EXERCISE DIRECTIONS: Copy out all lines in the material below that contain the string "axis".
● ● ● ● ●
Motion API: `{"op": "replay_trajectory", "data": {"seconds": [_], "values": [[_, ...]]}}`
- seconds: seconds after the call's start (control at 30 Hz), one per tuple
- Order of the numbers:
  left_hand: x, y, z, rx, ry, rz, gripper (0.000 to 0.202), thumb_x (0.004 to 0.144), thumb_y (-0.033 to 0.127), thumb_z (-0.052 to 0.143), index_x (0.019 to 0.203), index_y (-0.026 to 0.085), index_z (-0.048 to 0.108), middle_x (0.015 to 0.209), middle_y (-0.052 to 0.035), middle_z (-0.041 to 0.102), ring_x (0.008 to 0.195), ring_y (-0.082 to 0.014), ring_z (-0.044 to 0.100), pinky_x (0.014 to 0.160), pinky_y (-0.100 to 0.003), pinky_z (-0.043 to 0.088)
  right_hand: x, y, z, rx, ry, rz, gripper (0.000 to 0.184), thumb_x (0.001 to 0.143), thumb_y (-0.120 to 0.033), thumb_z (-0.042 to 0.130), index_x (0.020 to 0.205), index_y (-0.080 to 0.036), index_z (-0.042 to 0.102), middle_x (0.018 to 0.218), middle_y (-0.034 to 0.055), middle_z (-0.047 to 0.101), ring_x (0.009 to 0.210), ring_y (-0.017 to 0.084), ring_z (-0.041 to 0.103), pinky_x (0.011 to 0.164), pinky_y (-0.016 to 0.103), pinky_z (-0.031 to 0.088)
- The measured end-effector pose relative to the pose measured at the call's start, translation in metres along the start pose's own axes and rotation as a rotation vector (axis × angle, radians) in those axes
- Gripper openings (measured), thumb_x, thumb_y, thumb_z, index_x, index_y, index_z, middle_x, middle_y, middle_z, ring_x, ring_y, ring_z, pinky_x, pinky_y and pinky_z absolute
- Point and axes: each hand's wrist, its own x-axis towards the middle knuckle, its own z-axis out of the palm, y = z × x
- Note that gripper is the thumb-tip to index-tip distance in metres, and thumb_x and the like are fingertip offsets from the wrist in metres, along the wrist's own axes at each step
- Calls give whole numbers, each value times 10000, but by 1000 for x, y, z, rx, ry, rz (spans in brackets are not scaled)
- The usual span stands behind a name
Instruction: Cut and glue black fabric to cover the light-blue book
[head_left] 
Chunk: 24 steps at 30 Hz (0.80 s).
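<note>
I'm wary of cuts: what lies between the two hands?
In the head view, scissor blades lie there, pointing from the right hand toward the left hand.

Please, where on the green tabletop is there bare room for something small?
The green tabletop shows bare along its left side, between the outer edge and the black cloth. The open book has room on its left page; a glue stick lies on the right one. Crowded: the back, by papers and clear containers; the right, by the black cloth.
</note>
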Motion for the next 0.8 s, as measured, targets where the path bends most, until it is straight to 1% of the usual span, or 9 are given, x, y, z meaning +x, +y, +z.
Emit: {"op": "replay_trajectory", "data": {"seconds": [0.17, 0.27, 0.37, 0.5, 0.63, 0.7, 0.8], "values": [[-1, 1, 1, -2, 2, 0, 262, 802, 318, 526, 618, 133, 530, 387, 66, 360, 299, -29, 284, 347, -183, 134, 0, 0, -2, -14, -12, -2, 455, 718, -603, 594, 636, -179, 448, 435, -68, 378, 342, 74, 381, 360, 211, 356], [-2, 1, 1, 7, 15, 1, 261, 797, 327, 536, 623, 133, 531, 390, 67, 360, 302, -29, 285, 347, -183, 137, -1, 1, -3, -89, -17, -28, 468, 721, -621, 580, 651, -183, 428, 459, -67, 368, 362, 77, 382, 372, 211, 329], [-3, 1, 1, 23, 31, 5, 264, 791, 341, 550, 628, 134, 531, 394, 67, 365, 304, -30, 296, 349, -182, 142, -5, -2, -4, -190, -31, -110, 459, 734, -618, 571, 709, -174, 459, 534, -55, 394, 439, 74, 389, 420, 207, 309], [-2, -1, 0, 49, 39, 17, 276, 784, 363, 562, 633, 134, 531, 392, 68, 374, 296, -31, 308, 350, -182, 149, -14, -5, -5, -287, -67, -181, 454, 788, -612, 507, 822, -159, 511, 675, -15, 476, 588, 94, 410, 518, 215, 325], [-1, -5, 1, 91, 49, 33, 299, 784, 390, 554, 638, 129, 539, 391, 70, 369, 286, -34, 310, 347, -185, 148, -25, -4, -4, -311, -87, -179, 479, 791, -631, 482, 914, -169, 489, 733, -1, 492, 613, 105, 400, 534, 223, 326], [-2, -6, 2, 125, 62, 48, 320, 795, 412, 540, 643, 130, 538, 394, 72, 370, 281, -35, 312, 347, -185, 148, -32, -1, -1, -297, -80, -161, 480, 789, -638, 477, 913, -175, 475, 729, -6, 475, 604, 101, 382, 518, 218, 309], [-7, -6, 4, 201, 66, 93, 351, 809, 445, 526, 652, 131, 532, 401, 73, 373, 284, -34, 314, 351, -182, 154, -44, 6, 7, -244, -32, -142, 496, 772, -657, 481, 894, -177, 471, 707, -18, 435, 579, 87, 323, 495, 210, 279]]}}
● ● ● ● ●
OUTPUT OF THE EXERCISE:
- The measured end-effector pose relative to the pose measured at the call's start, translation in metres along the start pose's own axes and rotation as a rotation vector (axis × angle, radians) in those axes
- Point and axes: each hand's wrist, its own x-axis towards the middle knuckle, its own z-axis out of the palm, y = z × x

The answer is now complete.